Gradient-free machine learning for any numpy-compatible function
Project description
LambdaML
Gradient-free machine learning. Give it any function; it learns the parameters.
LambdaML lets you use any numpy-compatible function as your model and automatically fits its parameters using numerical (finite-difference) differentiation — no hand-derived gradients required. The "lambda" really can be anything: logistic regression, a neural network with custom activations, a physics equation, a learnable signal transform, or something entirely your own.
Quick-start
pip install lambdaml
import numpy as np
from lambdaml import LambdaClassifierModel, Optimizer, DiffMethod, LRSchedule
# 1. Write your model — anything numpy-compatible works
def my_model(x, p):
return (np.tanh(p['w'].dot(x) + p['b']) + 1) / 2
# 2. Initial parameters (scalars or numpy arrays)
p = {'w': np.zeros(2), 'b': 0.0}
# 3. Create and fit
model = LambdaClassifierModel(
f=my_model,
p=p,
diff_method=DiffMethod.COMPLEX_STEP, # recommended
l2_factor=0.001,
optimizer=Optimizer.ADAM,
lr_schedule=LRSchedule.cosine_annealing(T_max=100),
)
model.fit(X_train, Y_train, n_iter=100, lr=0.01,
early_stopping=True, patience=10, verbose=True)
print(model.score(X_test, Y_test)) # accuracy
print(model.predict_proba(X_test)) # probabilities
For regression, swap in LambdaRegressorModel with loss='mse', 'mae', 'huber', or 'pseudo_huber'.
See the examples/ folder for runnable scripts and the LambdaML_Showcase.ipynb notebook for an interactive walkthrough with charts.
What is finite-difference differentiation?

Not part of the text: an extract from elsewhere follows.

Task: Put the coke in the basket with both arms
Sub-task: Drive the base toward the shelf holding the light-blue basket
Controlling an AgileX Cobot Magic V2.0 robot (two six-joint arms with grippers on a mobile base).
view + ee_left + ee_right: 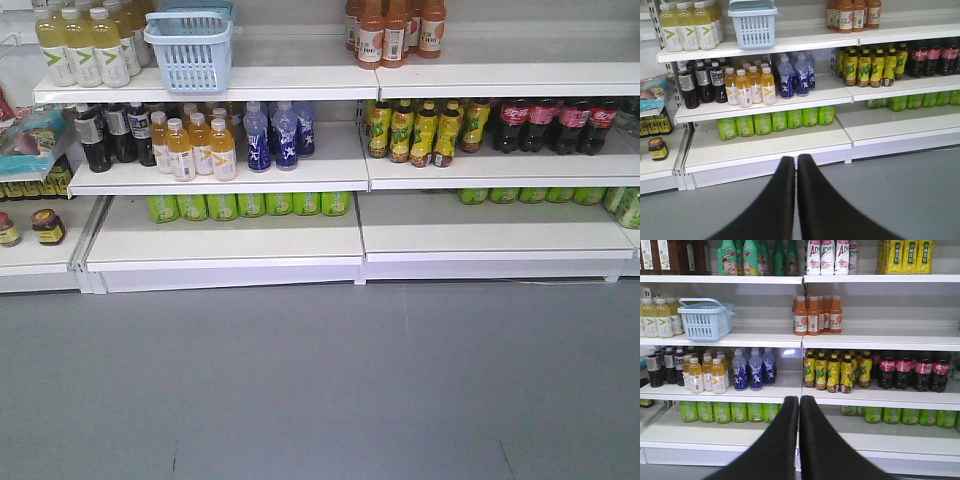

The term you're looking for is finite-difference approximation (sometimes called numerical differentiation). Rather than deriving f′(θ) analytically, we estimate it by evaluating the function at nearby points:
f'(θ) ≈ [f(θ+h) - f(θ-h)] / (2h) ← Central difference, O(h²)
LambdaML supports six methods with different accuracy/cost trade-offs:
| Method | Order | f-evals/param | Notes |
|---|---|---|---|
| Forward | O(h) | 1 | Fast, low accuracy |
| Backward | O(h) | 1 | Fast, low accuracy |
| Central | O(h²) | 2 | Default — good balance |
| Five-Point | O(h⁴) | 4 | High accuracy, smooth f |
| Complex-Step | O(h²) | 1 (complex) | Recommended — no cancellation error |
| Richardson | O(h⁴) | 4 | High accuracy, no complex inputs needed |
Left: all six estimates on a known function. Right: absolute error vs step size h — complex-step never hits the cancellation-error floor.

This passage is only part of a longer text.